- Opening Delimiter -

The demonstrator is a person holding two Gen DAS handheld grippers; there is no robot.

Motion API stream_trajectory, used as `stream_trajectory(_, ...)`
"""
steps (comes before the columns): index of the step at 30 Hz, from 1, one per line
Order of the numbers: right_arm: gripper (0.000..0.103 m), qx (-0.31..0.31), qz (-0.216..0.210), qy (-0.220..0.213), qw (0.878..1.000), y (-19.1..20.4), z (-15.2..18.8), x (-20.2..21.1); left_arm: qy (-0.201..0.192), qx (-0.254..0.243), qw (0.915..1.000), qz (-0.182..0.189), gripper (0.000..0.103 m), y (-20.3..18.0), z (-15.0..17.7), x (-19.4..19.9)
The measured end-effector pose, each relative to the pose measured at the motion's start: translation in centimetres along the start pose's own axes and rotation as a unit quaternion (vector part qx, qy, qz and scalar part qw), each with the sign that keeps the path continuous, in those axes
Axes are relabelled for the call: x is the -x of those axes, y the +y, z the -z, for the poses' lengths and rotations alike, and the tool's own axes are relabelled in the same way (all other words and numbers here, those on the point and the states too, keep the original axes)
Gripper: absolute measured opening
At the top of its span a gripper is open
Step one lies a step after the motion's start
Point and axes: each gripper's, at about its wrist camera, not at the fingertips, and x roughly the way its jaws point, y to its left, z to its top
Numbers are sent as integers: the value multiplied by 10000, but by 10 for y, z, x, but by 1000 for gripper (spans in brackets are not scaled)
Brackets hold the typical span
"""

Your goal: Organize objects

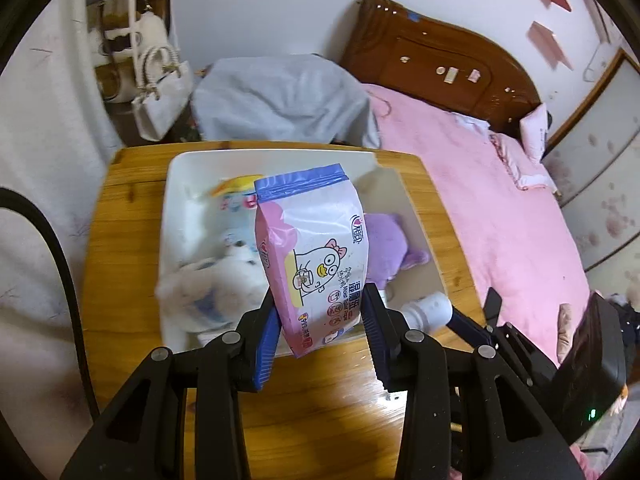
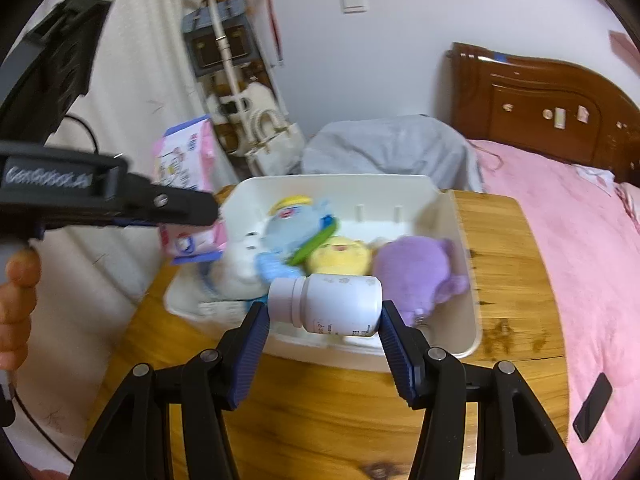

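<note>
My left gripper (image 1: pixel 320 312) is shut on a pink and white wet-wipes pack (image 1: pixel 316 248) with a blue top, held upright above the white bin (image 1: pixel 176 208). The pack also shows in the right wrist view (image 2: pixel 188 168). My right gripper (image 2: pixel 324 316) is shut on a white pill bottle (image 2: pixel 326 304), held sideways over the bin's near edge (image 2: pixel 464 280). The bottle's end shows in the left wrist view (image 1: pixel 428 308). The bin holds a purple plush (image 2: pixel 412 276), a yellow plush (image 2: pixel 340 256), a blue plush (image 2: pixel 292 224) and a white plush (image 1: pixel 216 280).
The bin stands on a small wooden table (image 2: pixel 508 264). A pink bed (image 1: pixel 480 184) with a wooden headboard lies to the right. A grey cloth-covered object (image 1: pixel 280 100) and a white handbag (image 1: pixel 160 96) stand behind the table. A dark phone (image 2: pixel 592 408) lies on the bed.
</note>
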Motion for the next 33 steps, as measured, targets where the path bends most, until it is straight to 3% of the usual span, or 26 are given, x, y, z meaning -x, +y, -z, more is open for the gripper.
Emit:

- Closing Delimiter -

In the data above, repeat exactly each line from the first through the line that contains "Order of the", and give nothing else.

• YOUR SOLUTION
The demonstrator is a person holding two Gen DAS handheld grippers; there is no robot.

Motion API stream_trajectory, used as `stream_trajectory(_, ...)`
"""
steps (comes before the columns): index of the step at 30 Hz, from 1, one per line
Order of the numbers: right_arm: gripper (0.000..0.103 m), qx (-0.31..0.31), qz (-0.216..0.210), qy (-0.220..0.213), qw (0.878..1.000), y (-19.1..20.4), z (-15.2..18.8), x (-20.2..21.1); left_arm: qy (-0.201..0.192), qx (-0.254..0.243), qw (0.915..1.000), qz (-0.182..0.189), gripper (0.000..0.103 m), y (-20.3..18.0), z (-15.0..17.7), x (-19.4..19.9)

What came before is the complete response.